● Exercise
Each line of the records that holds the word "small" should be copied out.

☆ ☆ ☆ ☆

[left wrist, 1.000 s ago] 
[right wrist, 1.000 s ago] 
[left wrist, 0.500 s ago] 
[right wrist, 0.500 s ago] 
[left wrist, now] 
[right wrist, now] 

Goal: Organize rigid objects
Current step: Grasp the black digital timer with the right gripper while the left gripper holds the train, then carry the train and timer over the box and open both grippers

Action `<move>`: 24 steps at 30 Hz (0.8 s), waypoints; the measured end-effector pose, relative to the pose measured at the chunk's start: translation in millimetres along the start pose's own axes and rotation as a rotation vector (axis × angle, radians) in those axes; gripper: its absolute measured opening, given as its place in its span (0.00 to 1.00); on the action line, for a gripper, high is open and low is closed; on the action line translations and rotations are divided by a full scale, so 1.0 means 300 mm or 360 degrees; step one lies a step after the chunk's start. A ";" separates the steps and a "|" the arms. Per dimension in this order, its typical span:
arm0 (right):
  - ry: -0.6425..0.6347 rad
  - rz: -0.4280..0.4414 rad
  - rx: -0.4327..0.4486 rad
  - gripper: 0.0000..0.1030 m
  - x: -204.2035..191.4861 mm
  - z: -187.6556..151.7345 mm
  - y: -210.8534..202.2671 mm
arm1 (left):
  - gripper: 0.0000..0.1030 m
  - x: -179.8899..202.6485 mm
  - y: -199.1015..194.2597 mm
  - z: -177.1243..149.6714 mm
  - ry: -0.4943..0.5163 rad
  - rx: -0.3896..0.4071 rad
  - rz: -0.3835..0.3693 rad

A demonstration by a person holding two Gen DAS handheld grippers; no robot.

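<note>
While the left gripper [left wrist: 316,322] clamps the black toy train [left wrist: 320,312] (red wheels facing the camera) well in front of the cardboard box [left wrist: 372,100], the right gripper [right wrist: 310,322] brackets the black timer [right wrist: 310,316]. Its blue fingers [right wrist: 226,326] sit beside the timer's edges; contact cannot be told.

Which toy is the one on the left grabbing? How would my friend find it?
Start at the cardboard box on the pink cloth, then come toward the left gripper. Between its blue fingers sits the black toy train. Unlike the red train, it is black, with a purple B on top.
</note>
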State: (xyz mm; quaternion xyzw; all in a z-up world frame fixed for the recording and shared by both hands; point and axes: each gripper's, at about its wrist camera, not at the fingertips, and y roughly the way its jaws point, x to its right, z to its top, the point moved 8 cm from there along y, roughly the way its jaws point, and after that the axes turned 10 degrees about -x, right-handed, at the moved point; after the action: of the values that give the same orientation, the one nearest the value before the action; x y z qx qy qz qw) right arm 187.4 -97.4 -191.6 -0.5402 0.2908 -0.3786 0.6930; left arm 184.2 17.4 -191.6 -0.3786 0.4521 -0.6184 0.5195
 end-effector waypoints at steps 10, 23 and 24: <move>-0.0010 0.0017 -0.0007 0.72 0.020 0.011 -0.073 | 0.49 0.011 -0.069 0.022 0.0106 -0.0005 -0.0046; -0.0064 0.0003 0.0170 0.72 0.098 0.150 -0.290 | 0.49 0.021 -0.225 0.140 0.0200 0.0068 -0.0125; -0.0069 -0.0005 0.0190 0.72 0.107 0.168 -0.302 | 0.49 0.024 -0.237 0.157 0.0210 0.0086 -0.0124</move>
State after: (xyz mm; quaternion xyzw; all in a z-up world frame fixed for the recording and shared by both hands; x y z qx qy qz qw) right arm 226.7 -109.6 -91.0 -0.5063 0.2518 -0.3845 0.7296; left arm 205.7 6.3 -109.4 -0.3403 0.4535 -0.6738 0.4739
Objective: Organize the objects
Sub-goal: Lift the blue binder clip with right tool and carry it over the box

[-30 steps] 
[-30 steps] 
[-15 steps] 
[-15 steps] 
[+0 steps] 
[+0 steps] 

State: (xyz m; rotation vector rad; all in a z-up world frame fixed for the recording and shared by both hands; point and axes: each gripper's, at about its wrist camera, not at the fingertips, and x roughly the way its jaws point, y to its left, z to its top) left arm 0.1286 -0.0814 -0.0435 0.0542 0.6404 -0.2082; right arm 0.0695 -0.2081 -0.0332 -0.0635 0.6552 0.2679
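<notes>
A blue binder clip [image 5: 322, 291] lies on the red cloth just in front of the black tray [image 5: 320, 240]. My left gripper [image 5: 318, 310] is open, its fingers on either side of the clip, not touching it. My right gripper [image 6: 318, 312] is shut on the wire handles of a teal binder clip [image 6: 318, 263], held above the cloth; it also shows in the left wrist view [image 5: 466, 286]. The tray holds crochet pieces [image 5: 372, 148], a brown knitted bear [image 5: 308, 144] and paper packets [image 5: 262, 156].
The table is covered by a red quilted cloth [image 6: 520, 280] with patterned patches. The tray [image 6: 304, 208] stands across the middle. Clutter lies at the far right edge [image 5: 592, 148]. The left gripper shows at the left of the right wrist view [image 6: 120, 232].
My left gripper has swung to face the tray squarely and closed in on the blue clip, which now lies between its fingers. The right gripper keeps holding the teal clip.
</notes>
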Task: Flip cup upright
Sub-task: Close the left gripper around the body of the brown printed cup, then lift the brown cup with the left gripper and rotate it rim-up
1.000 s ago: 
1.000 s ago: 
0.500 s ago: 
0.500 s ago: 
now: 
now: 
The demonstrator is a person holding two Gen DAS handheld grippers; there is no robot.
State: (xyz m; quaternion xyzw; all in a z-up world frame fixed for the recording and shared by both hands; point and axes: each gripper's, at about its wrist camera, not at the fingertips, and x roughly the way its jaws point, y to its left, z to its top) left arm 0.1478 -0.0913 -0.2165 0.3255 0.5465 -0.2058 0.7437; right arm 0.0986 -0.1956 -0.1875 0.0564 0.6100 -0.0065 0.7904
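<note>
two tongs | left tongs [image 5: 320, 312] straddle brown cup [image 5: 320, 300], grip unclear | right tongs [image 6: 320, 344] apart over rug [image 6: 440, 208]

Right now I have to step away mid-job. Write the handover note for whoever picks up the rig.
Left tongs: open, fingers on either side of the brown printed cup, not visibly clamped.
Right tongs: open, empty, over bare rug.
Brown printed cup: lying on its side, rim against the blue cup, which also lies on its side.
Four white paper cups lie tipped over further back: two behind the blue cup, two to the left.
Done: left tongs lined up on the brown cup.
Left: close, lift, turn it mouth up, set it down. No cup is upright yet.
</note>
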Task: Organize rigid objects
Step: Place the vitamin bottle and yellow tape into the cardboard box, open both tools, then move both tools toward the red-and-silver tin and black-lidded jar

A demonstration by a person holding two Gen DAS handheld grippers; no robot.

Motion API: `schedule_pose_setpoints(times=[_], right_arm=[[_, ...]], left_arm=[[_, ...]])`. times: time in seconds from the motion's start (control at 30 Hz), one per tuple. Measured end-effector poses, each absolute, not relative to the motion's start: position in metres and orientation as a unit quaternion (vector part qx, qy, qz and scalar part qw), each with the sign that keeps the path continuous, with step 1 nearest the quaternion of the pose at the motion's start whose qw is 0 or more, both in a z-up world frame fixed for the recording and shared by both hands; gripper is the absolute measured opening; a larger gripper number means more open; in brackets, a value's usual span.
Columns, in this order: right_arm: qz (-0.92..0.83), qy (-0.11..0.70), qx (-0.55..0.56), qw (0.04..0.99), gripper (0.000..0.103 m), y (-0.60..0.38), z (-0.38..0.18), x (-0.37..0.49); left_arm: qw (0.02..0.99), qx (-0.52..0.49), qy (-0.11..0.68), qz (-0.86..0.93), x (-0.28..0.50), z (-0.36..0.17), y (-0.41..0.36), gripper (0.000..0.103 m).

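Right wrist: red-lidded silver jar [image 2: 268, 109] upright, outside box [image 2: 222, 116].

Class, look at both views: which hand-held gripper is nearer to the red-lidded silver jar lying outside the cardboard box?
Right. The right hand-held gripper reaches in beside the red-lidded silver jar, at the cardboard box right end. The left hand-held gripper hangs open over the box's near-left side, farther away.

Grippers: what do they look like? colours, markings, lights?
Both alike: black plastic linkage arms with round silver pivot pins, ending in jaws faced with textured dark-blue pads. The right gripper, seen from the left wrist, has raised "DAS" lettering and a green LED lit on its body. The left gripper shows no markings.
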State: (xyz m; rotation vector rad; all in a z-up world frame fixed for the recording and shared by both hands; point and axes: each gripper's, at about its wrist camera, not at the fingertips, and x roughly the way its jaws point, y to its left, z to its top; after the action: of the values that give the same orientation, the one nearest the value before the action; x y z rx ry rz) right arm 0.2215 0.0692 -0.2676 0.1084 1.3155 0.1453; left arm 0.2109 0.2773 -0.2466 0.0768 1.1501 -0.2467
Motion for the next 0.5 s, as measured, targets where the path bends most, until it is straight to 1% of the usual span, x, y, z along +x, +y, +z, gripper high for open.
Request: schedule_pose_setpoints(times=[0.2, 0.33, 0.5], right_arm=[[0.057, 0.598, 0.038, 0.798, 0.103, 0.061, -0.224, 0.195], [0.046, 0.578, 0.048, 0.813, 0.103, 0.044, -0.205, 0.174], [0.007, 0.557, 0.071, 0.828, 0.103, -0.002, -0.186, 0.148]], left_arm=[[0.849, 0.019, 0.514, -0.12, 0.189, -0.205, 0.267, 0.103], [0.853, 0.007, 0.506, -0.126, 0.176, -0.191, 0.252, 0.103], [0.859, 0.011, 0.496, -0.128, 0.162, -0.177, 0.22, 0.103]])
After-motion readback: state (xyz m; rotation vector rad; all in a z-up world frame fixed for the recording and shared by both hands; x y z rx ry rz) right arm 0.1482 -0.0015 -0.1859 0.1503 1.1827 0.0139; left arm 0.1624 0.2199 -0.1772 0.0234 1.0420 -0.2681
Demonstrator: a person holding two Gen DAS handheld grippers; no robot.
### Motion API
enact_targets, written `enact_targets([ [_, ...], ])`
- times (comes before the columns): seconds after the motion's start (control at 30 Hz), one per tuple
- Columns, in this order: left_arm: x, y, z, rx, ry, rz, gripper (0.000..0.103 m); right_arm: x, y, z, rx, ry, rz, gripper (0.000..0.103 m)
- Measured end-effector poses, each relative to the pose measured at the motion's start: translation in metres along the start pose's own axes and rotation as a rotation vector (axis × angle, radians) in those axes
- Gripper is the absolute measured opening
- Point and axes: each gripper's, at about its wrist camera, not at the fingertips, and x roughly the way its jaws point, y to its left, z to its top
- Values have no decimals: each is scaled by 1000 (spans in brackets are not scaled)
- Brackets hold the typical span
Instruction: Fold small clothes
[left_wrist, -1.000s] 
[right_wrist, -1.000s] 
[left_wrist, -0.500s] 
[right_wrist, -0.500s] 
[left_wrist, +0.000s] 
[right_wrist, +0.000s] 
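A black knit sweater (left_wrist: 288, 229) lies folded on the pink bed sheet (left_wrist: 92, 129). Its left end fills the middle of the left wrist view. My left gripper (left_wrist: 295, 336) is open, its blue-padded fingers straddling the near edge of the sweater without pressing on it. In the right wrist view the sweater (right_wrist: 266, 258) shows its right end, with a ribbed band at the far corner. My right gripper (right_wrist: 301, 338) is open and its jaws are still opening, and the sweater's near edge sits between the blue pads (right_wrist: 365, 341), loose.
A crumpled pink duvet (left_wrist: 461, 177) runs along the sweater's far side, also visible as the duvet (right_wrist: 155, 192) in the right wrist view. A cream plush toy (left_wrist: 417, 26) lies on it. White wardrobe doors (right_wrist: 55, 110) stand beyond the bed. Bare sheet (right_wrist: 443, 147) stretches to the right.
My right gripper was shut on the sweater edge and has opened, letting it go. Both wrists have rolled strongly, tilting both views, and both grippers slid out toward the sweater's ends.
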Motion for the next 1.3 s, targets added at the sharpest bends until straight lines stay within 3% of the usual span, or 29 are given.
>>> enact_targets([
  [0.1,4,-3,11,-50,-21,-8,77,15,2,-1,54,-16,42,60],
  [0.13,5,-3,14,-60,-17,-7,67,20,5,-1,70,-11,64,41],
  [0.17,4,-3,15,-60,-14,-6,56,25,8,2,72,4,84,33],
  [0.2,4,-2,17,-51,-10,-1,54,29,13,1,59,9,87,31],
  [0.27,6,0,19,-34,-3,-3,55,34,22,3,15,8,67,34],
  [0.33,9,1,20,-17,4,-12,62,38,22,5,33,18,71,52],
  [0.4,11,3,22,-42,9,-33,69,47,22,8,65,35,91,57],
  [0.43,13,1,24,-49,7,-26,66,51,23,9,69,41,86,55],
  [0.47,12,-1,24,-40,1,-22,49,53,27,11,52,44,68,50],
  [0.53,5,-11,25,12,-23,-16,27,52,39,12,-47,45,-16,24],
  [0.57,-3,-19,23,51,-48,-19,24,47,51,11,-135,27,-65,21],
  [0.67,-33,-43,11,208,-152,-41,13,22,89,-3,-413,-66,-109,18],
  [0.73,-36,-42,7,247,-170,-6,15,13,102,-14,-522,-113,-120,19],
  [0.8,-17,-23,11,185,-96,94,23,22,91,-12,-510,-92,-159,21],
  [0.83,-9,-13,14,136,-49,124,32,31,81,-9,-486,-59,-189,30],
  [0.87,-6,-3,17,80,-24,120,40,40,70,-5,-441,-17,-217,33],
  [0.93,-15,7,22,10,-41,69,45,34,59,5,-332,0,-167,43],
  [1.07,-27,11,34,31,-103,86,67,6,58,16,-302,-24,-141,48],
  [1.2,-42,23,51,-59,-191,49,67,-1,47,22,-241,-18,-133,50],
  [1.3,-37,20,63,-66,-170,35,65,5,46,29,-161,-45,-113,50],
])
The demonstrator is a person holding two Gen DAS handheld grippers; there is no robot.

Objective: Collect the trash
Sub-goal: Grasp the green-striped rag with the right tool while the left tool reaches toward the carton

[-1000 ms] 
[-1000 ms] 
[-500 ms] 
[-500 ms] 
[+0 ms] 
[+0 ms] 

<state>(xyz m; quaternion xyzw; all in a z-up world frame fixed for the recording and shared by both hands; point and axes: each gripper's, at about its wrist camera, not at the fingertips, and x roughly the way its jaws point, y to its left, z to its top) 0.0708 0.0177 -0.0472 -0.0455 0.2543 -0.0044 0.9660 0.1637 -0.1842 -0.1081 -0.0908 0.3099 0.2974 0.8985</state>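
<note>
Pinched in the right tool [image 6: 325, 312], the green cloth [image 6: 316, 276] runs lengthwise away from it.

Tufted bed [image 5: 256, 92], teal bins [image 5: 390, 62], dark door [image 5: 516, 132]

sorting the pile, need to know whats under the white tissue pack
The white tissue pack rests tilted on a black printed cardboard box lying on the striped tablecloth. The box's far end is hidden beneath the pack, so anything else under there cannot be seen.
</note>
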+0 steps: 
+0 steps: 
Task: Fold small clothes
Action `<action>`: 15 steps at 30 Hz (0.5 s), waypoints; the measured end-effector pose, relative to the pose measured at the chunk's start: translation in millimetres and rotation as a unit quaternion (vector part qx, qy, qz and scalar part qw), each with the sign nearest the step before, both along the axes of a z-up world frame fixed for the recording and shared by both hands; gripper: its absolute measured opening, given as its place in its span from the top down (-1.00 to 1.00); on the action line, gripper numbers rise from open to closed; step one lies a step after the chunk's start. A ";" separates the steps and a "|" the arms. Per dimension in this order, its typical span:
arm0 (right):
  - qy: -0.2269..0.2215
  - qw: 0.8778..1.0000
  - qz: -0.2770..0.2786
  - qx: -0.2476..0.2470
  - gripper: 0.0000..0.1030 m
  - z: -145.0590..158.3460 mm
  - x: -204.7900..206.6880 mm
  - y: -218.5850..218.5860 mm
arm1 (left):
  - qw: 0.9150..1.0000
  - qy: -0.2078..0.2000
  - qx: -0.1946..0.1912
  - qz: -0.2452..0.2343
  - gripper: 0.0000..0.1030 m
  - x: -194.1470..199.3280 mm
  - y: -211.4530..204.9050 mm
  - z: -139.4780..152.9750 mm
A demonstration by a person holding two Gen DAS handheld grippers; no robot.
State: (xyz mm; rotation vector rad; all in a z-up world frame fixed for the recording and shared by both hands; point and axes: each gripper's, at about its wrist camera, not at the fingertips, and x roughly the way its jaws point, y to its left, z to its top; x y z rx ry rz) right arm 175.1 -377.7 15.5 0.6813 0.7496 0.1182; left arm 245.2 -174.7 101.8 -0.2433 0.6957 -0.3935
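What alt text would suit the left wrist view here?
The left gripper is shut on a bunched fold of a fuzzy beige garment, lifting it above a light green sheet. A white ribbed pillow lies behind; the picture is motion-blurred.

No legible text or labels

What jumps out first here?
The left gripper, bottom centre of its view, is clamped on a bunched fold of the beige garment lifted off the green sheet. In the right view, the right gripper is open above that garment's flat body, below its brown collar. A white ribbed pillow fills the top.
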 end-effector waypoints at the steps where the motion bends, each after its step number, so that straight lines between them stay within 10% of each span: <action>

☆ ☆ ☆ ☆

● Answer section
Instruction: Fold small clothes
Task: Fold small clothes

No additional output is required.